Разрыв-трава. Не поле перейти - стр. 121
Но покой Корнюхи был недолгим.
За малое время он так освоился с хозяйством, что знал наперечет, сколько чего есть, что где лежит. И вот стал замечать: убывает добро. Были две дохи – осталась одна, в кладовке висели новые юфтевые ичиги – нету. Грешил на Хавронью: по дурости прячет старая от него; исчезло из завозни железо на ходок, заподозрил неладное, спросил у Устиньи:
– Ты отдала поковку?
– Я. А что?
– Кому отдала?
– Был тут Мотька, родич Пискуна.
Услышав этот разговор, Хавронья из сеней высунулась, навострила уши.
– А кожи дубленые? А дохи? – допытывался Корнюха.
За Устинью ответила ее мать:
– Отдала! Всех ублажить захотела!
Сейчас только Корнюха сообразил, почему так часто, так охотно наезжали в гости к Устинье бесчисленные родственники Пискуна. Приедут, пьют чай, на жизнь жалуются; у кого малых ребят шибко много, у кого долгов, у кого кобыла худая, у кого баба больная; кто правду говорит, кто брешет без зазренья совести, а Устя, слова не молвя, сует им, что под руку подвернется. Пустоголовая! Больно сердцу делается, как подумаешь, сколько успели урвать загребущие руки… Если и дальше будет Устинья так одаривать – обнищает, запустеет хозяйство. Конечно, родню Пискуна привечать надо, чтобы вреда от нее не было, но не так же!
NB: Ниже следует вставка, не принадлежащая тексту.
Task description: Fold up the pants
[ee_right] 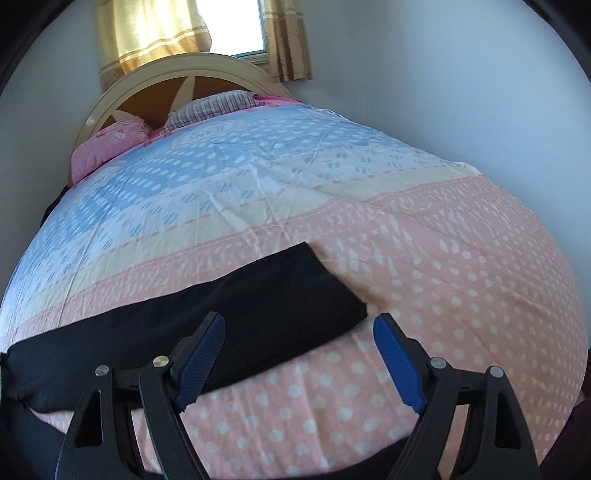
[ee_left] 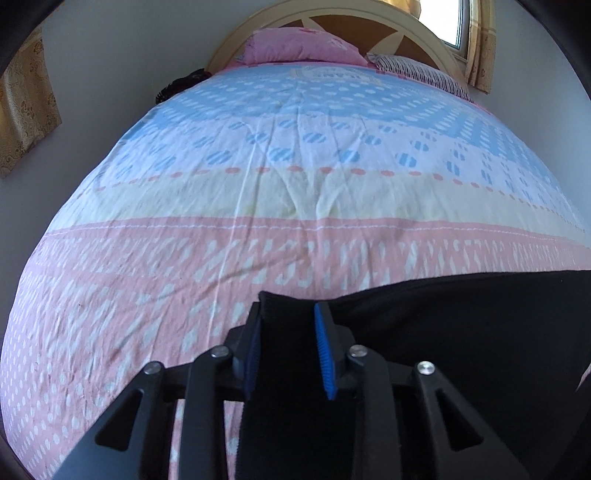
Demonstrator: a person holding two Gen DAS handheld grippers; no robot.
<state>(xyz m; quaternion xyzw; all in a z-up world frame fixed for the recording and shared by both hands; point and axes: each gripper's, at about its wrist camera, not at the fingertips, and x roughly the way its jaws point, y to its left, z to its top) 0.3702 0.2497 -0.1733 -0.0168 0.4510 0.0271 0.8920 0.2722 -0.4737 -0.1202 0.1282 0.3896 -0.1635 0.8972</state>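
Observation:
The black pants (ee_right: 236,314) lie stretched across the near part of the bed, on the pink dotted bedspread (ee_right: 461,280). In the left wrist view my left gripper (ee_left: 288,314) is shut on a ribbed black end of the pants (ee_left: 288,369), and the rest of the pants (ee_left: 461,332) spreads to the right. In the right wrist view my right gripper (ee_right: 299,325) is open and empty. It hovers just above the near edge of the pants' right end, its left finger over the cloth and its right finger over the bedspread.
The bed runs away from me to a curved headboard (ee_right: 192,70) with a pink pillow (ee_left: 295,46) and a striped pillow (ee_right: 214,105). A curtained window (ee_right: 236,26) is behind it. White walls flank the bed.

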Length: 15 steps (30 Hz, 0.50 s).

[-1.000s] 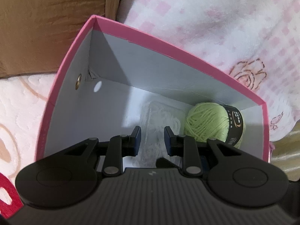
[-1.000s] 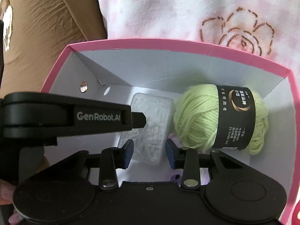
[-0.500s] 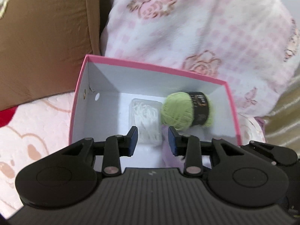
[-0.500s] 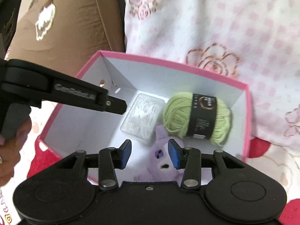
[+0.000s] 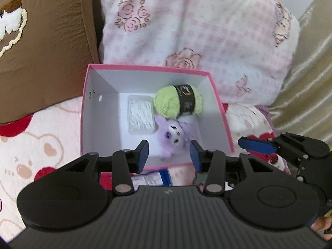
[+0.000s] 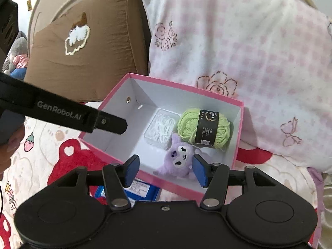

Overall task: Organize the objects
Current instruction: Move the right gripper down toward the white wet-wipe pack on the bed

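Now, claws: left claw (image 5: 169, 153) and right claw (image 6: 165, 171) both released, nothing between the jaws, which have just been opening.
Things: yarn (image 6: 204, 127), plush (image 6: 179, 158) and clear case (image 6: 161, 129) lie in the pink box (image 6: 238, 132) on the bed.
Left out: blue packet (image 6: 143, 188) beside the box's near wall.
Risk: reaching for the packet may knock that wall and slide the box on the soft bedding.

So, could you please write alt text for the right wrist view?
An open pink box on bedding holds green yarn, a clear case and a purple plush. The open right gripper hovers near it, empty; the left gripper's finger crosses at left.
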Motion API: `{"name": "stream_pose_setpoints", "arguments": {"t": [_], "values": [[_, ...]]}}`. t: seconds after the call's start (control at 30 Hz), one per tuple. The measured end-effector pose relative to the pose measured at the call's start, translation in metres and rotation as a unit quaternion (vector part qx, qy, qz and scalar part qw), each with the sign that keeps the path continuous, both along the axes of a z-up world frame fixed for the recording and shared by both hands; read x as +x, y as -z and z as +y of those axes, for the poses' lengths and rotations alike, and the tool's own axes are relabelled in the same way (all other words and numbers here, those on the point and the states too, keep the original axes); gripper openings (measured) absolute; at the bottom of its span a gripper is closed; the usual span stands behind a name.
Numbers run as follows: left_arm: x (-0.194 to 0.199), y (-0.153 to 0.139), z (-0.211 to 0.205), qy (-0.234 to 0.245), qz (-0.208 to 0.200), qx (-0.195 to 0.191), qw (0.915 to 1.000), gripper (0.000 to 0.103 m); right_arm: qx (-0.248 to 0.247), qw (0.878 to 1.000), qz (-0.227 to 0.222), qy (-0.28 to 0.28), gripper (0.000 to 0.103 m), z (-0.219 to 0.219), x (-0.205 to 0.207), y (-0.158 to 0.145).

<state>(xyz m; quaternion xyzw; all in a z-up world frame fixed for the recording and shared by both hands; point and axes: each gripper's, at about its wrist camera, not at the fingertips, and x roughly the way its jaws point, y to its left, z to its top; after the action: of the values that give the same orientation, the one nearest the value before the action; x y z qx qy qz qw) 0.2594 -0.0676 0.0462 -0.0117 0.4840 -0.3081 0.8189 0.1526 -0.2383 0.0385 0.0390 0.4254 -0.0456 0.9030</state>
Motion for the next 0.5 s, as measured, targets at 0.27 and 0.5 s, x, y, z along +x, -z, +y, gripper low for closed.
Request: {"name": "stream_pose_setpoints", "arguments": {"t": [0.27, 0.5], "values": [[-0.032, -0.013, 0.01, 0.013, 0.009, 0.015, 0.9998, 0.049, 0.002, 1.0, 0.001, 0.007, 0.074, 0.004, -0.034, -0.014], [-0.062, -0.029, 0.018, 0.026, 0.002, 0.021, 0.9994, 0.054, 0.0, 1.0, -0.004, 0.018, 0.077, 0.006, -0.058, -0.027]]}}
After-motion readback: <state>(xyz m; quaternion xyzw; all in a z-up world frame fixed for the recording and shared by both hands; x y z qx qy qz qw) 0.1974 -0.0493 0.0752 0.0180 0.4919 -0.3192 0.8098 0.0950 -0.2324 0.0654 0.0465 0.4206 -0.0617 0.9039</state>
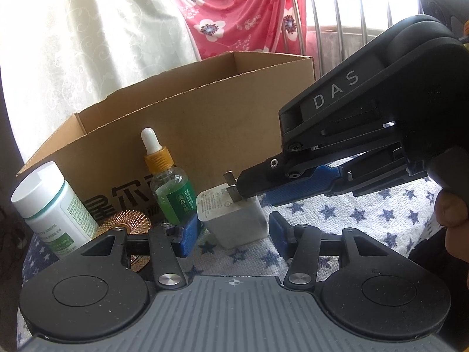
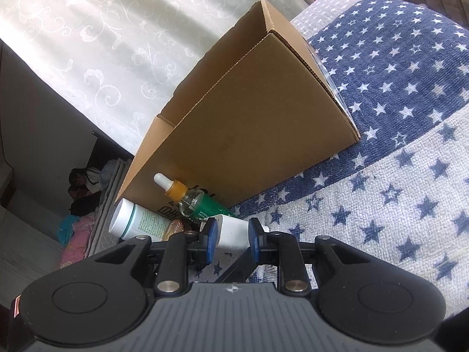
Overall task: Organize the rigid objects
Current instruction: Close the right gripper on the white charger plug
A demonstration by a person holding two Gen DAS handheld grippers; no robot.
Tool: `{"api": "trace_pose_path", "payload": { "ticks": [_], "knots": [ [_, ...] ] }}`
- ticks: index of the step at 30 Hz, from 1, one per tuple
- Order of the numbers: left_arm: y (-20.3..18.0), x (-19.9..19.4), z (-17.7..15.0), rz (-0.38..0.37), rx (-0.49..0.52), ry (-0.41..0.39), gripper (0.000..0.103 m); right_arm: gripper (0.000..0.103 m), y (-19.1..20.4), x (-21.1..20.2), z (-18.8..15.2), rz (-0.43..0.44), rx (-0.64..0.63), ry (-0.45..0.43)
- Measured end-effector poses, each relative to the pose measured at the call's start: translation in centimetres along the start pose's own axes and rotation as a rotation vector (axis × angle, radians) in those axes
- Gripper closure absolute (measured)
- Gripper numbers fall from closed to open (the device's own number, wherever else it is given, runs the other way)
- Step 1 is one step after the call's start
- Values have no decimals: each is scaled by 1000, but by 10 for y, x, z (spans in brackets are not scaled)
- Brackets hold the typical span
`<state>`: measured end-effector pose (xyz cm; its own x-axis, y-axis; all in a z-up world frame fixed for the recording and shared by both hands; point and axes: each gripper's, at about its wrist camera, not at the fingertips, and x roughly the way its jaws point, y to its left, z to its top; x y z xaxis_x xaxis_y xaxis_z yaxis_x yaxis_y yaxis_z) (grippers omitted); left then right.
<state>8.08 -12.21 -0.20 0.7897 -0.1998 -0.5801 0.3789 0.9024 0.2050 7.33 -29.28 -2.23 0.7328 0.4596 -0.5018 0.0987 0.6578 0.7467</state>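
Observation:
A white plug-in charger (image 1: 234, 223) stands on the star-print cloth, prongs up. My left gripper (image 1: 231, 237) is open around its lower part, and a sliver of cloth shows beside the left pad. My right gripper (image 1: 243, 189) reaches in from the right and is shut on the charger's top by the prongs. In the right wrist view the charger (image 2: 234, 230) fills the gap between the right gripper's (image 2: 233, 234) blue pads. A dropper bottle of green liquid (image 1: 167, 187) and a white pill bottle (image 1: 49, 205) stand left of the charger. Behind them is an open cardboard box (image 1: 234, 111).
A gold ribbed disc (image 1: 126, 220) lies between the bottles, just left of my left finger. The star-print cloth (image 2: 410, 176) stretches out to the right of the box (image 2: 249, 117). A hand (image 1: 451, 211) holds the right gripper. Curtain, pink flowered fabric and metal bars stand behind.

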Motion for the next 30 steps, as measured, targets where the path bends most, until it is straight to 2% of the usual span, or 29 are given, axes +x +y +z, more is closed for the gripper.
{"api": "trace_pose_path", "payload": {
  "ticks": [17, 30],
  "knots": [
    [14, 7, 6, -77, -115, 50, 56, 77, 1, 1, 2, -12, 11, 4],
    [15, -3, 2, -81, -132, 48, 57, 77, 9, -2, -3, -29, 3, 6]
  ]
}}
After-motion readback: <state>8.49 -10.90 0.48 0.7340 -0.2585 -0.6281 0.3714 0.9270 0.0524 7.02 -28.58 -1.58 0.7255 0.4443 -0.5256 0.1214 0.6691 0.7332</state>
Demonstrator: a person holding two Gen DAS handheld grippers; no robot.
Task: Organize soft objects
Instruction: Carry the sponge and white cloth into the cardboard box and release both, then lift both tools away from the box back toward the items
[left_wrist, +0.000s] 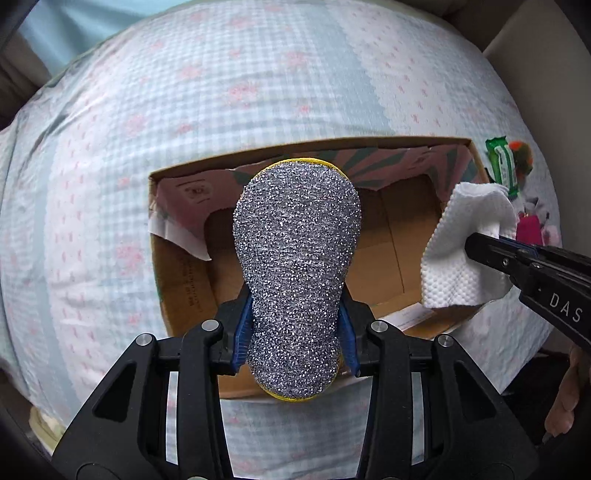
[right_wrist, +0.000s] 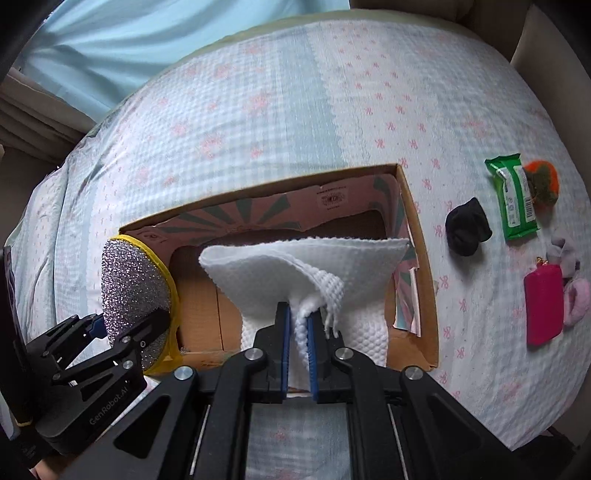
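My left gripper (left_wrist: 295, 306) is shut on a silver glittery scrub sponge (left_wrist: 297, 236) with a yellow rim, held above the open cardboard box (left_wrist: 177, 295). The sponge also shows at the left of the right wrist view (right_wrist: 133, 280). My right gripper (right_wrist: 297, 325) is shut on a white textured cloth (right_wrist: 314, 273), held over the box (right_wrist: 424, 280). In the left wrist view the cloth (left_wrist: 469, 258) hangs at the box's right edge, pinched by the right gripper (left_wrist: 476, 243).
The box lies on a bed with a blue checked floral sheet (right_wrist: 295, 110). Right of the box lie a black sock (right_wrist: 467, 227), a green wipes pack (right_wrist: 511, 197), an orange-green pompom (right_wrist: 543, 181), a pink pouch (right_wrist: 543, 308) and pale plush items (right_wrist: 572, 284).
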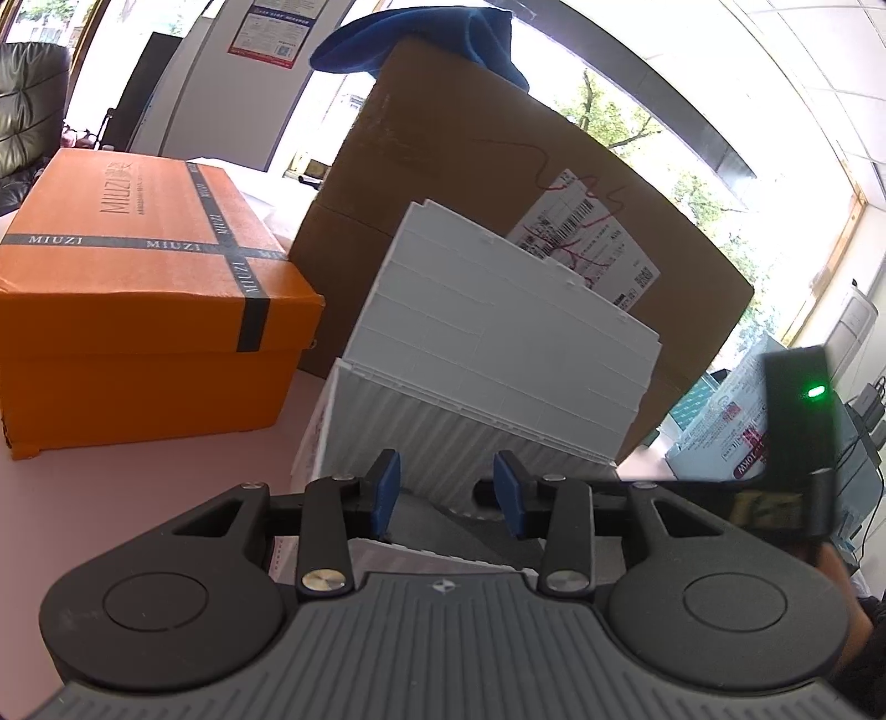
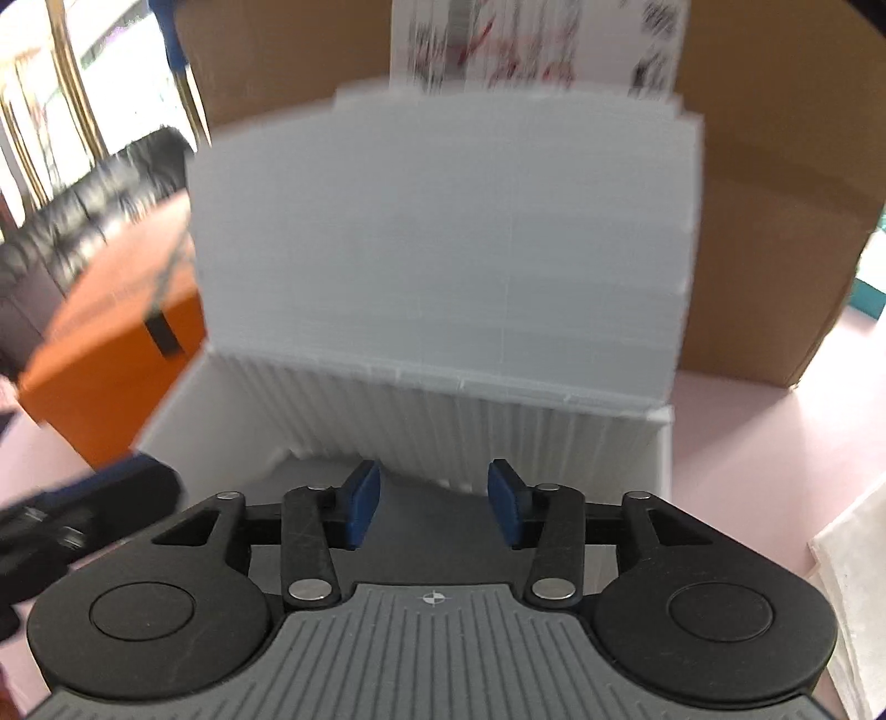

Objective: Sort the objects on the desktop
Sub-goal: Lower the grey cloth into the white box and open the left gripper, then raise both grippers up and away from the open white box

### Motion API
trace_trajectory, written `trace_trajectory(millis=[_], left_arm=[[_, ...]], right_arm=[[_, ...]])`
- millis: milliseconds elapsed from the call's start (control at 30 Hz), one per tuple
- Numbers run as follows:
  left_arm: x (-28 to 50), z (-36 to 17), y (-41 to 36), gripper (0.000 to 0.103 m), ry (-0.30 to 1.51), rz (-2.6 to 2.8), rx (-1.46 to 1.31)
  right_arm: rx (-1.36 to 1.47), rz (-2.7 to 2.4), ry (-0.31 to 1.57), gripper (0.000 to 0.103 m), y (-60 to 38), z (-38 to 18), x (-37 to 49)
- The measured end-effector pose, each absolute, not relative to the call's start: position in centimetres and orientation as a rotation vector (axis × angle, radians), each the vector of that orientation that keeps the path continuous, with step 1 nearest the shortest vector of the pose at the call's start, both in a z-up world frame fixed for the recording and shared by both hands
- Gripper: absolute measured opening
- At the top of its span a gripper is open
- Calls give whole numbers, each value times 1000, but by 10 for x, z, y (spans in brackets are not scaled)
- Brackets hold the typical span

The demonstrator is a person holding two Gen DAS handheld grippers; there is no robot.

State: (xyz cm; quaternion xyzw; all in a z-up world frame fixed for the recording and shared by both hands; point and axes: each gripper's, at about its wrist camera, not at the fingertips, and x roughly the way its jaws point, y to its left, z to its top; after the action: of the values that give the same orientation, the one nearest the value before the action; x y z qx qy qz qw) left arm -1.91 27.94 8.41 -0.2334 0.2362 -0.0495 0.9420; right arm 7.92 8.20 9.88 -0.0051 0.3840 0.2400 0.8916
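A white corrugated plastic box (image 1: 476,399) (image 2: 443,387) stands open on the pink table, its lid (image 1: 509,321) (image 2: 443,238) tipped up against a large brown carton (image 1: 498,166). My left gripper (image 1: 447,495) hovers open over the box's near rim, nothing between its blue pads. In the right wrist view my right gripper (image 2: 434,509) is open too, its fingers over the box's grey inside. The right view is blurred by motion. The other gripper's black body (image 1: 797,432) shows at the right edge of the left view.
An orange MIUZI box (image 1: 138,310) (image 2: 111,343) sits left of the white box. A blue cloth (image 1: 421,39) lies on top of the carton. White paper (image 2: 853,598) lies at the right on the table (image 2: 775,443). Printed packets (image 1: 720,421) stand at the right.
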Motion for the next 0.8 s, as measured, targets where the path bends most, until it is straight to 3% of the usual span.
trace_trajectory(millis=[67, 133, 167, 233, 333, 467, 533, 800], left_arm=[[-19, 84, 277, 45, 481, -105, -468], [-18, 83, 274, 56, 479, -108, -455], [-19, 84, 272, 59, 477, -100, -442], [-22, 85, 267, 85, 451, -65, -396], [-29, 89, 261, 96, 382, -55, -356], [-34, 91, 253, 98, 359, -78, -334], [-32, 91, 249, 103, 366, -64, -314], [-28, 83, 221, 103, 359, 12, -78]], right_arm=[[6, 512, 747, 49, 74, 106, 69], [17, 532, 694, 67, 65, 108, 58], [15, 545, 654, 71, 61, 108, 51], [11, 550, 551, 81, 51, 109, 37], [84, 546, 456, 88, 28, 95, 28], [165, 523, 377, 93, 24, 80, 20], [158, 542, 356, 103, 17, 76, 14], [73, 472, 217, 103, 27, 57, -10]])
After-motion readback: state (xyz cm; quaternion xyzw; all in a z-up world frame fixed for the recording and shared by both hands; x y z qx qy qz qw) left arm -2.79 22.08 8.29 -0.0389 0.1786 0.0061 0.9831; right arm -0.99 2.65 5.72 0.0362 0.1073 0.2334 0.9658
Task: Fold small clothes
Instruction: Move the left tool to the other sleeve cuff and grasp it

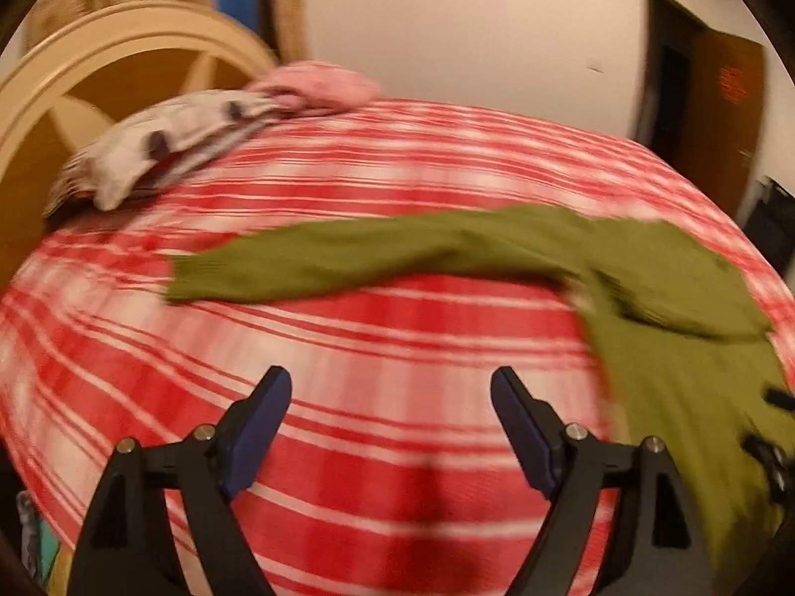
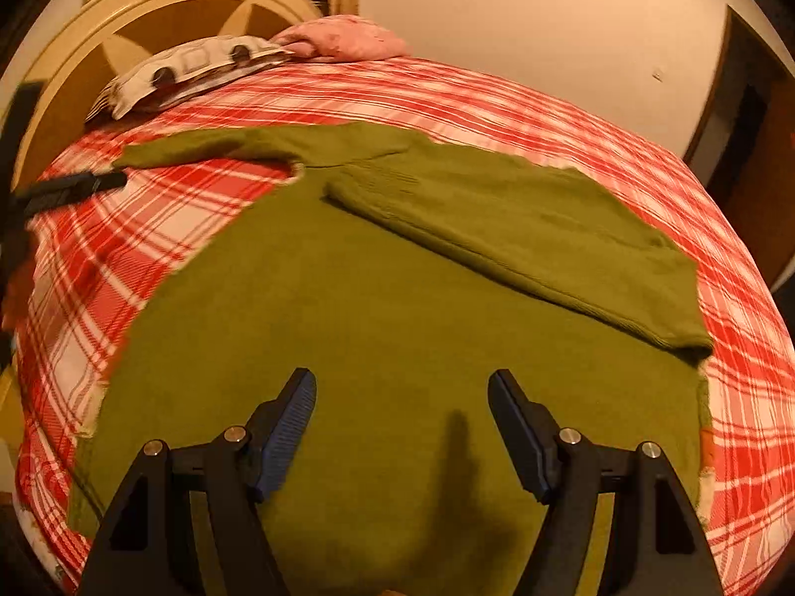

– Негоже это! Простота бывает хуже воровства.
– Во-во! – подхватила Хавронья. – То же ей баила.
– Помолчи-ка ты, помолчи!.. – с досадой отозвалась Устинья.
– Твоя мать правильно толкует.
– И ты туда же? – невесело качнула головой Устинья. – О чем жалеешь, Корнюшка? – Она перебирала на груди монисты из цветных стекляшек, будто горсть искр пересыпала на груди, и так быстро, резко двигались ее руки, что казалось, искры больно жгут ладони. – Ненавистно мне все ихнее! За что ни возьмусь – ложка, вожжи, лопата, – все Агапку и старика напоминает. Все раздам до последней тряпицы. Наживем свое, не убогие.
Корнюха ошарашенно молчал. Ну и ну! «Раздам»… Должно, не наломала себе хребтину, хлеб добывая. Ты сначала повыгибайся, как все прочие, раз-другой в дураках останься, как он оставался, тогда поймешь, что к чему, тогда своим умом дойдешь: Пискун – одно, а шуба его – совсем другое.
Пожалуй, он все это ей бы и высказал. Но за спиной Устиньи ее мать жестами рук, каждой морщинкой своего лица просила: «Тише, парень, тише!» Не понимая, куда клонит старуха и с чего так ретиво в это дело лезет, он сбился с толку, промямлил:
– Чужое, оно, конечно… Свое – да… завсегда у сердца.
Хавронья радостно моргает – так, парень, так.
– Слава богу, что понимаешь. – Устинья недоверчиво взглянула на него. – Не ради блажи я, Корнюшка. Заводи свой дом. Чтобы каждый гвоздь в нем – наш. Совсем другая жизнь в нем будет.